SQLite3 Full Text Search 5

NOTE: This page is a recollection of what I've written previously. I do not guarantee it's accuracy.

You can free-text search your Odysseus browser history using a simple form on that page. This is powered by SQLite3’s builtin “FTS5” extension, so on this page I will be describing how SQLite3 FTS5 works.

FTS5 integrates into SQLite3 by way of it’s concept of “virtual tables”, which you can query like any other table but it runs arbitrary logic to:

  1. Create the virtual table
  2. Open the table (with optional arguments)
  3. Filter by column expression
  4. Iterate over results
  5. Add/remove rows

To start the provided searches, as passed in step 2 or 3, are parsed for each query execution, thereby allowing the same prepared statement to run different user-provided searches. This parsing is done using the “Lemon” parser generator used elsewhere by SQLite3 and outputs an Abstract Syntax Tree to be interpreted by dynamic dispatch. At this point the query terms are normalized according to the text encoding for splitting and some hueristics (the Porter Stemming algorithm) for detecting likely synonyms.

Then for step 4 FTS5 reads a binary-encoded sorted list of prefix-compressed and normalized “tokens” and feeds it through that AST for processing. So it can find the appropriate row to return this structure lists all rows for each token, all columns for each token/row, and all text offsets for each token/cell.

While it may need to refer to the raw text value being matched at times, for the most part the processing done by these AST nodes is very trivial (given NOT is an infix operator filtering results from it’s left-hand input). However the AND operator is where the fact these results are kept sorted is valuable, because there it tracks the alphabetically-highest value it has seen so far. With that it knows any text lower than that cannot be common across all the streams.

That binary data is stored compactly in a behind-the-scenes table, and if necessary so are the raw text values. There’s also a third table storing the configuration for this virtual table.

It optionally orders these results using postprocessing over the returned rows, using the BM25 hueristic by default.

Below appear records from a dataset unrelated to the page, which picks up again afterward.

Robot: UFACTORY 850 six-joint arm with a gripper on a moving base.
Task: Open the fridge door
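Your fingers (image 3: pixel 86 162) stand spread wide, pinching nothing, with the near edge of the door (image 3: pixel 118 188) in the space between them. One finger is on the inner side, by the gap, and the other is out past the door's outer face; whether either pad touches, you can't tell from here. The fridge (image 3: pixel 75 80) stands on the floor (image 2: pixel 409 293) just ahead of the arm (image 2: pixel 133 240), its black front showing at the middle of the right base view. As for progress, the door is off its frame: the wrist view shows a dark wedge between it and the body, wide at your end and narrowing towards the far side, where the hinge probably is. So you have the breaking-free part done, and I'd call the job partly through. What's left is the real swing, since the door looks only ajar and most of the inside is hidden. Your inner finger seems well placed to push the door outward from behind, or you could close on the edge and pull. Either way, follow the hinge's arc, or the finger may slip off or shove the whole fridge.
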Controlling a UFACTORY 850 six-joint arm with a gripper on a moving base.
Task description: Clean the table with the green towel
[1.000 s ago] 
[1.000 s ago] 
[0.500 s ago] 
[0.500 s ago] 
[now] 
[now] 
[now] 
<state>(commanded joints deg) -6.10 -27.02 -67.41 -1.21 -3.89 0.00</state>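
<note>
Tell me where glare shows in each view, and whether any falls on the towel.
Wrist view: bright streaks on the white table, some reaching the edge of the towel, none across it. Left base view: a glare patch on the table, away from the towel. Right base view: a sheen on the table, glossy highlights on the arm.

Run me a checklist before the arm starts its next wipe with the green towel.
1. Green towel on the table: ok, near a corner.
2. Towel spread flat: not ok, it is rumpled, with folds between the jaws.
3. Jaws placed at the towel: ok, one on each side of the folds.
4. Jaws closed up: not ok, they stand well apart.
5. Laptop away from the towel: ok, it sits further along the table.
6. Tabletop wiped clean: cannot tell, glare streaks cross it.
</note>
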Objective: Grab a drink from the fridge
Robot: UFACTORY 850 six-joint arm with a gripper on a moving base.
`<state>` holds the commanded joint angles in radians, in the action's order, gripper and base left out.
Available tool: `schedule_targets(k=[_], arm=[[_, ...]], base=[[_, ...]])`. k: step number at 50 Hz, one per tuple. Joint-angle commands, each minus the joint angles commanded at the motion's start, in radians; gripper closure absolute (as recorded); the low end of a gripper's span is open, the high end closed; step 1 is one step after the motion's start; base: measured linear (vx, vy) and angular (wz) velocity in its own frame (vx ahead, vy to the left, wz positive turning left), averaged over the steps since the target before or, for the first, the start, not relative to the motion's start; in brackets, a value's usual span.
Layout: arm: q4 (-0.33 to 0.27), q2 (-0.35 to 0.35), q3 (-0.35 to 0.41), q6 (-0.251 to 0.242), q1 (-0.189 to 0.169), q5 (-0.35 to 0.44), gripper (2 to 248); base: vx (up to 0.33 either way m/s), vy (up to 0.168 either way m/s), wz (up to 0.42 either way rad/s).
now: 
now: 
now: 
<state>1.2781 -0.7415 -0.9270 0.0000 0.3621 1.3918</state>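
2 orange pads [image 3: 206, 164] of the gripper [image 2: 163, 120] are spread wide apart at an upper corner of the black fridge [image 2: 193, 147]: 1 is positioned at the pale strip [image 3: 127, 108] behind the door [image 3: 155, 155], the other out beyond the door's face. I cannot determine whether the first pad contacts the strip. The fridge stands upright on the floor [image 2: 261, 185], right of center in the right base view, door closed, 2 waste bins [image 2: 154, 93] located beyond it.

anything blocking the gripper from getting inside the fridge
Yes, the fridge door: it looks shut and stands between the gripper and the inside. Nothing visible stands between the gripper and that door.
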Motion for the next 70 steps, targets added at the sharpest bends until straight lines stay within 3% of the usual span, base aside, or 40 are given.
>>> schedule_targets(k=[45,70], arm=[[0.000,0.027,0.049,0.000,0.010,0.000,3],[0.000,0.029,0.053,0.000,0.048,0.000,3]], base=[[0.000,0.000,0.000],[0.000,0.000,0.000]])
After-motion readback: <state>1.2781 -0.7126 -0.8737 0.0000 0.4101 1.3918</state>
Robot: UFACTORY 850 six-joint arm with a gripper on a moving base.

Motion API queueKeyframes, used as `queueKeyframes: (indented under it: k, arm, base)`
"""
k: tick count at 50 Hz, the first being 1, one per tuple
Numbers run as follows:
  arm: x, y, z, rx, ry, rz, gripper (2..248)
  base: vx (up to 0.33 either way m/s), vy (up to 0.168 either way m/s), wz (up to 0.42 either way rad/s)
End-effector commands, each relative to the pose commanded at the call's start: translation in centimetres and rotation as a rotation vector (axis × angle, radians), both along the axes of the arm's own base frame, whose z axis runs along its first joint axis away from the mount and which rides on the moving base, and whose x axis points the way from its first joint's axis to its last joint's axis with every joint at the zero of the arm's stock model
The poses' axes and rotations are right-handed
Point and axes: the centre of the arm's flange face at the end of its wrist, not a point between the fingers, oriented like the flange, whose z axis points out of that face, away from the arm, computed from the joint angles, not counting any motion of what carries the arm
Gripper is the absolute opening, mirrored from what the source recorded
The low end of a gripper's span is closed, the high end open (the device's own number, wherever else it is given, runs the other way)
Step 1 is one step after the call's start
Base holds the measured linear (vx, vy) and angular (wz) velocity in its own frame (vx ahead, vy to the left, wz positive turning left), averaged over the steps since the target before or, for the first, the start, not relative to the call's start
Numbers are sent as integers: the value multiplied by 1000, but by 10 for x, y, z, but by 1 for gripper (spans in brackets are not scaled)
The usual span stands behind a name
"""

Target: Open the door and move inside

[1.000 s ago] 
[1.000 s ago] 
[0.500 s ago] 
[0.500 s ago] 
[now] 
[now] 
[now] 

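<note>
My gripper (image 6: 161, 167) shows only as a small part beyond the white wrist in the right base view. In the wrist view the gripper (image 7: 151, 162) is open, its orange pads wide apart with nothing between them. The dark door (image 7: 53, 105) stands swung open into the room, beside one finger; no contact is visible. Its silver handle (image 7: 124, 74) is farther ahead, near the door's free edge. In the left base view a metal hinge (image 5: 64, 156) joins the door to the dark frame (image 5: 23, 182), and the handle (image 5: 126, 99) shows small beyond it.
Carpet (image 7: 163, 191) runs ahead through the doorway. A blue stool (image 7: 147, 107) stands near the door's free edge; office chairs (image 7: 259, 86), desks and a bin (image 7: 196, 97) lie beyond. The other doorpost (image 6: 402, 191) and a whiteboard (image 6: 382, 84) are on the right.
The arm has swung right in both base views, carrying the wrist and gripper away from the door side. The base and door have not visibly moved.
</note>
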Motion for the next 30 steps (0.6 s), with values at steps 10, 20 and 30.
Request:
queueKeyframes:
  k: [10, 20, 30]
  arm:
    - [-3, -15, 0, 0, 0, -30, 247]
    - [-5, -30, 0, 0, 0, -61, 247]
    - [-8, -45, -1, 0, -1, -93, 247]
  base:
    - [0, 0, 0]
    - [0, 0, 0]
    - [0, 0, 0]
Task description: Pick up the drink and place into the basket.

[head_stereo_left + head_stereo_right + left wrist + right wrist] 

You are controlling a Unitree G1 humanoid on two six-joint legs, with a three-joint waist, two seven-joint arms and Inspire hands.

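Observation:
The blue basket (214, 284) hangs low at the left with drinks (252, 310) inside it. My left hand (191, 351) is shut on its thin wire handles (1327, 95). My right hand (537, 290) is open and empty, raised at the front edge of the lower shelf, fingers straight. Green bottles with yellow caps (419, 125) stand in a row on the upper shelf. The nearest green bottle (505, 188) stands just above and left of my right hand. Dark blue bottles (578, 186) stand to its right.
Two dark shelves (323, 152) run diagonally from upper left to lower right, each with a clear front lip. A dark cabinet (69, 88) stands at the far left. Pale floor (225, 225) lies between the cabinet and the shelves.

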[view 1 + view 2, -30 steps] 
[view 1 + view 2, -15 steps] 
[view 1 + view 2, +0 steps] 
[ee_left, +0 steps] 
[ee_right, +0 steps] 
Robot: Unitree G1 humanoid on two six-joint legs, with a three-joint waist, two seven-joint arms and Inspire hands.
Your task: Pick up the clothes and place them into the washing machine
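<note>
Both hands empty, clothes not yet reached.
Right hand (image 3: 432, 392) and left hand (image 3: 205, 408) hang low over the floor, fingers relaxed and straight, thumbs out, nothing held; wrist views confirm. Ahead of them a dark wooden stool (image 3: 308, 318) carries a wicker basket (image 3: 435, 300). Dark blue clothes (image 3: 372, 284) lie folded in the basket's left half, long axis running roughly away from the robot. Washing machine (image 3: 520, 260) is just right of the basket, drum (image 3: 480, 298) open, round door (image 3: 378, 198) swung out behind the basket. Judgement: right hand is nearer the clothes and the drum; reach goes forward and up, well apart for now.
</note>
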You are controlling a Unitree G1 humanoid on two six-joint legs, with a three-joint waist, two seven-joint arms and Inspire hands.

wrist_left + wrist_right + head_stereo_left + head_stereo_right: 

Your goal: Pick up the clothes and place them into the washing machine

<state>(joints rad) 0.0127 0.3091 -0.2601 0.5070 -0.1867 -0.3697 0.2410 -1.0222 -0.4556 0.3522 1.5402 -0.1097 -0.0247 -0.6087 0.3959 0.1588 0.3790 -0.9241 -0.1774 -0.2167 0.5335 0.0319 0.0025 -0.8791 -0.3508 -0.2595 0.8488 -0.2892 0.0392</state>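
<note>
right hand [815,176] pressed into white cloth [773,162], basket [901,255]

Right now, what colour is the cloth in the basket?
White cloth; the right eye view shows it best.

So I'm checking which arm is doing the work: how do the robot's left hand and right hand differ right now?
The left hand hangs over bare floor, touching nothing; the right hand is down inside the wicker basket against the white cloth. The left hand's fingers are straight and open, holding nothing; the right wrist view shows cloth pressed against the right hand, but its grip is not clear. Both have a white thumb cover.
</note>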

To add some rows (which annoyingly must be done manually) to an FTS5 virtual table, a hashmap will be used for throttling and deduplicating that input after which it will be added as a new row indexed by it’s lowest and highest values. That range will later be used by querying to lookup the row(s) it should merge together as the input stream to the search query AST.

While that can restrict how much data is scanned for each search, it can also lead to innefficient access patterns when there’s too many rows that need to be merged. As such state is tracked in it’s own table row to guide FTS5 towards the rows that need to be merged on-disk.

Deletion works by finding the rows containing the necessary tokens, moving it’s data into that hashtable and removing it from disk, and processing it there by writing the updates as per normal.